私たち政略結婚しました!~クールな社長と甘い生活~


「こんばんは」私は、ドアチェーンをかけたまま答える。

しばらくドアチェーンをかけたままお互い見つめ合った。

「中に入れてもらえるかな」

それは構わないんですけど。

高陽さんは、古ぼけたアパートにそぐわない高級なコートを着ている。

私は、部屋の行き届いてない掃除のおかげで、彼の取り扱い注意の高級なコートが、埃だらけになるのではと心配になる。

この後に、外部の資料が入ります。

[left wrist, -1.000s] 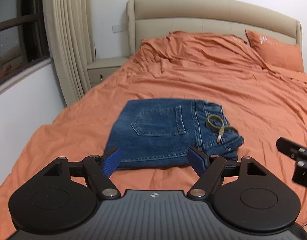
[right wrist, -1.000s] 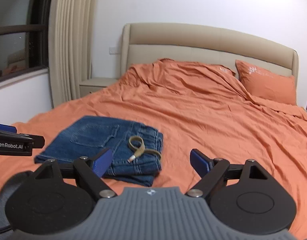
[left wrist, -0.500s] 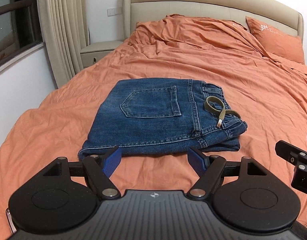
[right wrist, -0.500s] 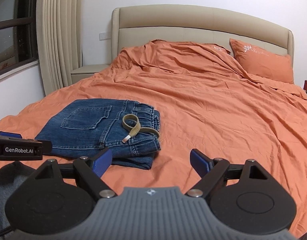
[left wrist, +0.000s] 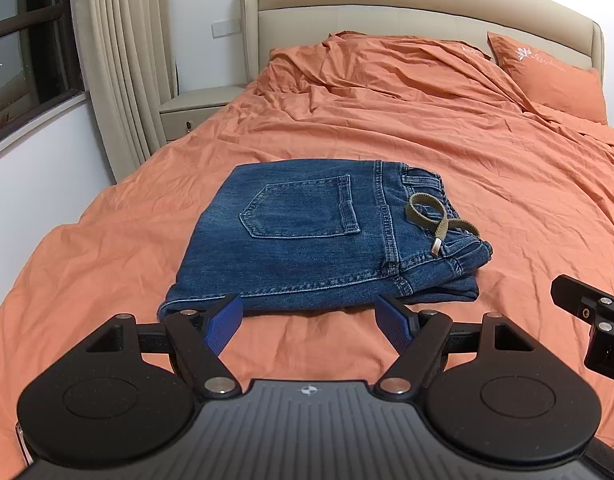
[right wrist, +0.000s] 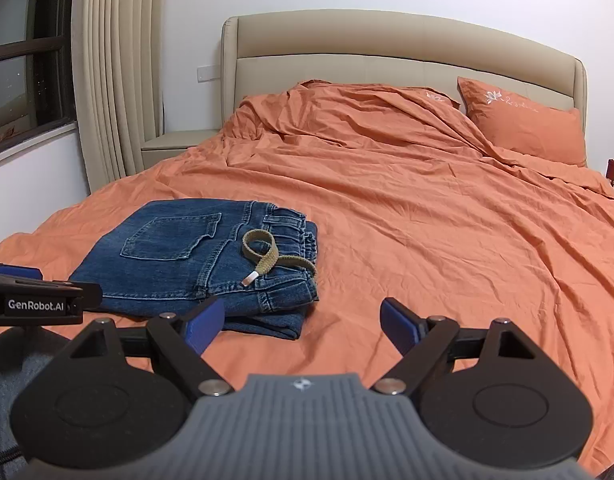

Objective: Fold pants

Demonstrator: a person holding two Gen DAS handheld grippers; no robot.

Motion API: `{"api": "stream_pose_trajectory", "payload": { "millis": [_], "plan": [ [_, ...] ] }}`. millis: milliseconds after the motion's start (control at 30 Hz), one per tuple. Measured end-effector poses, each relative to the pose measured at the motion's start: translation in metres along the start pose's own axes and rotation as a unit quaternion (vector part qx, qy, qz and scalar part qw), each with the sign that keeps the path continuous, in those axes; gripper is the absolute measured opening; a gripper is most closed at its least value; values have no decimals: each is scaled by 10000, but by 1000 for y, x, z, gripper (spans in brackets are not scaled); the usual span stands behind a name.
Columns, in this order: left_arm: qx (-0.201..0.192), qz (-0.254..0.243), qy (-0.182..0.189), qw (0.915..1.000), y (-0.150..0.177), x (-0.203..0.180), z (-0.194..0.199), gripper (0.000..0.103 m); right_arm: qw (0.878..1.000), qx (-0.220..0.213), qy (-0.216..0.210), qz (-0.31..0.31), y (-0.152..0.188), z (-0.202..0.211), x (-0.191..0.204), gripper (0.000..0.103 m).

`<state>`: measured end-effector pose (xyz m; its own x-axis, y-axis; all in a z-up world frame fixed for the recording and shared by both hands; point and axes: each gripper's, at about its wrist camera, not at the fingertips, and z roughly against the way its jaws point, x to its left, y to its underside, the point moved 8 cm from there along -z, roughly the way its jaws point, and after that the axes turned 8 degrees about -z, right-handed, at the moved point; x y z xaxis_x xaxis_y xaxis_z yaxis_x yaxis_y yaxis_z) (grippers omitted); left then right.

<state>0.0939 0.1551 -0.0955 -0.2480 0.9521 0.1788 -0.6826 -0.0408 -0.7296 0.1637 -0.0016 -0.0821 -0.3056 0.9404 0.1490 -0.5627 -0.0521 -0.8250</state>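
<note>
The blue denim pants (left wrist: 315,236) lie folded into a flat rectangle on the orange bed cover (left wrist: 447,152), back pocket up, with an olive drawstring (left wrist: 431,216) looped on the waistband at the right. They also show in the right wrist view (right wrist: 199,256). My left gripper (left wrist: 311,320) is open and empty, just short of the pants' near edge. My right gripper (right wrist: 303,322) is open and empty, beside the pants' near right corner. Neither touches the pants.
A beige padded headboard (left wrist: 407,4) and an orange pillow (left wrist: 547,76) are at the far end. A beige nightstand (left wrist: 195,108) and curtain (left wrist: 119,60) stand at the left by a window. The other gripper shows at each view's edge (left wrist: 587,320) (right wrist: 35,300).
Both grippers have tilted and shifted slightly, so the pants sit a little differently in view. The pants have not moved. Both grippers stay open.
</note>
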Motion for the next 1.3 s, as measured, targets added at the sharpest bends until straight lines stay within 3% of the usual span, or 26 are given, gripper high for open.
{"api": "stream_pose_trajectory", "payload": {
  "millis": [1300],
  "plan": [
    [4,-95,29,10000,-1,-3,-1,88,10000,18,27,35,0,2,-1,81]
  ]
}}
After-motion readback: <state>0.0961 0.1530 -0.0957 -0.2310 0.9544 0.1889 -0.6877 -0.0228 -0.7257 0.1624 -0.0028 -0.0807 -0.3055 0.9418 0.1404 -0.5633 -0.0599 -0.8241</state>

「えっと……入っていただくのは構わないのですが。お洋服が汚れてしまいそうですけど」

高陽さんは、寒そうにぶるっと震えた。

「着てるものの事なんかどうでもいい。寒いからドアを開けてくれ」

今日は、本当に冷えていた。彼も、コートの襟を立てて寒そうにしている。

追い返すのも理不尽な気分になって来た。

仕方なく「はい」と言う。


高陽さんは、失礼しますと言って部屋の中に入って来た。すれ違う時、少し表情が見えた。

笑ってないし、少し表情が厳しい感じがする。

こんな狭い空間に彼がいるだけで、相当の威圧感を感じる。部屋中が、彼でいっぱいな感じだ。


コートカシミアかな。まあ、百貨店のえらいさんだから、安っぽいコート着れる訳ないんだけど。


私の部屋は、古い建物だけど広さはILDKだ。なので寝室は別にある。

よかった。寝室を別にしておいて。見られてまずいの寝室に全部突っ込んである。